ABOUT THIS EXERCISE
The lines to repeat are those below from the one containing "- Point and" down to the one containing "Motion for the", both included; reproduce them exactly and nothing else.

◇ ◇ ◇ ◇ ◇

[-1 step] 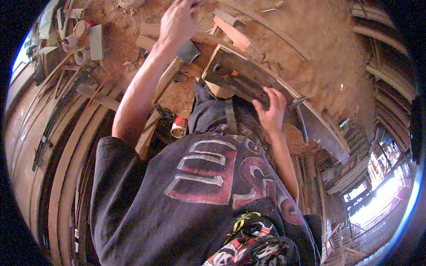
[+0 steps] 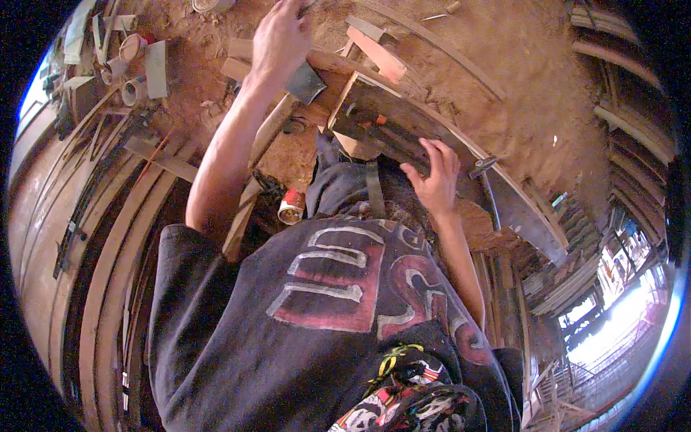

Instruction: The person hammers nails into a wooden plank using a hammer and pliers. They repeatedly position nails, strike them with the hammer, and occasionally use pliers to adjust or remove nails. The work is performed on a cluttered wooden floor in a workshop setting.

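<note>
My left hand [image 2: 279, 39] is raised at the top edge, fingers closed. A thin dark thing shows by its fingertips, too cut off to name. Beneath that wrist lies a flat blue-grey piece [image 2: 306, 84]. My right hand [image 2: 435, 176] hovers with fingers curved and apart, thumb out, nothing visible in it. It is beside a long dark wooden board with a raised pale edge [image 2: 403, 101]. A dark tool with an orange band [image 2: 378, 120] lies on the board. Close to my right fingers, a dark metal piece like a hammer head [image 2: 481, 167] sits at the board's edge.
A red-and-white can [image 2: 291, 207] stands left of my dark trousers. Wood offcuts, one an orange-faced block [image 2: 378, 54], lie on the dusty ground. Long planks [image 2: 108, 288] run along the left. Pots [image 2: 134, 91] stand at the upper left, stacked timber [image 2: 637, 133] at the right.
My left hand has shifted slightly to the left. My right hand has moved a little, its fingers still apart. The board and the things around it stay where they were.
</note>
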Demonstrator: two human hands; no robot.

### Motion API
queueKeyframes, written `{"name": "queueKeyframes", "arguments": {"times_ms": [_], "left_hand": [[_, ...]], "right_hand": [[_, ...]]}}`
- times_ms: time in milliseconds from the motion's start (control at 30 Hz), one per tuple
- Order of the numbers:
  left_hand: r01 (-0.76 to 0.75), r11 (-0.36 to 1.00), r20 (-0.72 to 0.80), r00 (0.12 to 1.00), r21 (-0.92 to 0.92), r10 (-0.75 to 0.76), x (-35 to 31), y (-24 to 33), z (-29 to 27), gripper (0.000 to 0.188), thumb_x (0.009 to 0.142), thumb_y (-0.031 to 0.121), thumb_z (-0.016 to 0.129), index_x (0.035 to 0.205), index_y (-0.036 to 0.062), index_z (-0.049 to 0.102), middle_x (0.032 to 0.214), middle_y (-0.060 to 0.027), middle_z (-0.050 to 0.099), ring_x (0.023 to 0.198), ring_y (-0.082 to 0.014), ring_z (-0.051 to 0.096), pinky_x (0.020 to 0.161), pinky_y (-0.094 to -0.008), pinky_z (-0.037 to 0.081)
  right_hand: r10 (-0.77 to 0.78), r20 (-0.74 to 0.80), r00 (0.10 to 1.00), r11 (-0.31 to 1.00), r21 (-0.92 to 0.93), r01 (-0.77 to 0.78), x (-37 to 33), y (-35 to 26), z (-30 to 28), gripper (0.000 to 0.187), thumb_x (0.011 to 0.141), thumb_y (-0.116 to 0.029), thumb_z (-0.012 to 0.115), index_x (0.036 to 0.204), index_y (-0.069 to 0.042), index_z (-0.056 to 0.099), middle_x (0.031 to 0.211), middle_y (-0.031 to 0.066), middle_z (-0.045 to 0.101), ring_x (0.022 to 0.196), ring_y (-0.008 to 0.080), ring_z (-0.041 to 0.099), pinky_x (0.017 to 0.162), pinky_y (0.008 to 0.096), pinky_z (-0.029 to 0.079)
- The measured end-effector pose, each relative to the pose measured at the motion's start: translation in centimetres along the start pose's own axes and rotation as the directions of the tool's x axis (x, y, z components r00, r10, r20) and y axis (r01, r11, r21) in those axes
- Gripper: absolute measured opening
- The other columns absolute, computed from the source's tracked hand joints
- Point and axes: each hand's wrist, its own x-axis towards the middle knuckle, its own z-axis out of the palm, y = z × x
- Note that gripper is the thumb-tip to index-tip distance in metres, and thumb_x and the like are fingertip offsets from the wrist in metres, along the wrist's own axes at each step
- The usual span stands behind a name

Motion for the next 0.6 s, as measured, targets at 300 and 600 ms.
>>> {"name": "queueKeyframes", "arguments": {"times_ms": [300, 600], "left_hand": [[0.433, 0.892, 0.01, 0.899, 0.127, -0.438, -7.7, -4.1, -1.7, 0.022, 0.093, 0.017, 0.059, 0.109, 0.003, 0.059, 0.108, -0.0183, 0.06, 0.103, -0.0391, 0.059, 0.087, -0.0487, 0.048], [0.321, 0.905, -0.043, 0.946, 0.278, -0.322, -7.7, -2.4, 0.0, 0.027, 0.089, 0.026, 0.066, 0.109, 0.0076, 0.065, 0.106, -0.0142, 0.064, 0.103, -0.0357, 0.059, 0.087, -0.0466, 0.048]], "right_hand": [[-0.107, 0.127, 0.986, 0.994, 0.006, 0.107, 3.1, 0.4, 1.3, 0.055, 0.076, -0.018, 0.081, 0.126, -0.012, 0.059, 0.109, 0.0107, 0.055, 0.105, 0.0324, 0.055, 0.092, 0.0433, 0.047], [-0.041, 0.41, 0.911, 0.976, 0.211, -0.05, 4.1, 2.4, -1.3, 0.046, 0.084, -0.024, 0.065, 0.124, -0.008, 0.048, 0.113, 0.021, 0.058, 0.105, 0.0438, 0.059, 0.091, 0.0478, 0.049]]}}
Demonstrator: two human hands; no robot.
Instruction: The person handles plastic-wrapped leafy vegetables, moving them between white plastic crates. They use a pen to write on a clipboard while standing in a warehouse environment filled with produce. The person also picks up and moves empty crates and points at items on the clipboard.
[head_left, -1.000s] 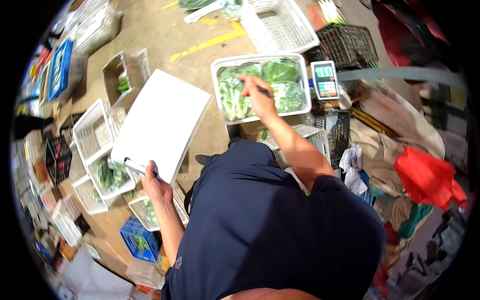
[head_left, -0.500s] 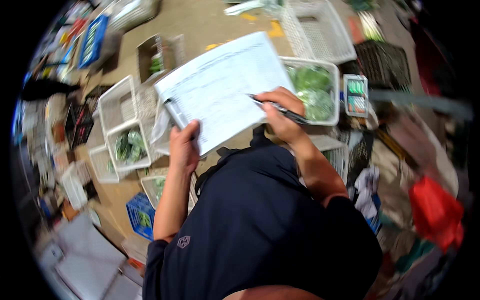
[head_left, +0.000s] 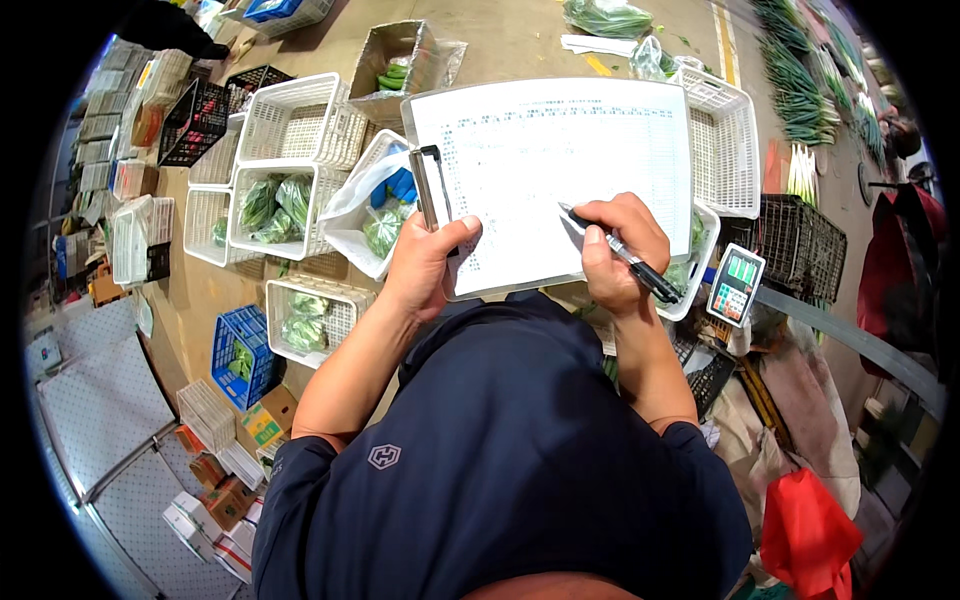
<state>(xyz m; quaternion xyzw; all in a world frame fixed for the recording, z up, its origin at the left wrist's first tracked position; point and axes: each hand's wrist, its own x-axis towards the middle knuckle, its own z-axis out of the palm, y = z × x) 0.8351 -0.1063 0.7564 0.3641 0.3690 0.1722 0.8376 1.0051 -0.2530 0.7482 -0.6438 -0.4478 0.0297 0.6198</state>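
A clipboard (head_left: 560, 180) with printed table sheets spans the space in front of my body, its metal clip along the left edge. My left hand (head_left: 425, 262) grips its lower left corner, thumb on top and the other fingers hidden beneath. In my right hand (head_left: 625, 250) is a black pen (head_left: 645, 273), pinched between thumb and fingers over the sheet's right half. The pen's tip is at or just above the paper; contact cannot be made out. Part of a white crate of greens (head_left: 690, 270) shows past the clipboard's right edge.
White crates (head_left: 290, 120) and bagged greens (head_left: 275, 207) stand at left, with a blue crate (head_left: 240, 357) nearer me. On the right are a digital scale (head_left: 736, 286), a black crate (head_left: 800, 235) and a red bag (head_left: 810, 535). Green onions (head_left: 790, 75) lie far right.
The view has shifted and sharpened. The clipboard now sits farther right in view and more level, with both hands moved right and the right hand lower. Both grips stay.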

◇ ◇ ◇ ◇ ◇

RESULT OF THE TASK
- Point and axes: each hand's wrist, its own x-axis towards the middle knuckle, its own z-axis out of the palm, y = z × x
- Note that gripper is the thumb-tip to index-tip distance in metres, and thumb_x and the like are fingertip offsets from the wrist in metres, along the wrist's own axes at each step
- The usual span stands behind a name

Motion for the next 0.6 s, as measured, targets at 300 and 600 ms.

The exercise has been carried out completely.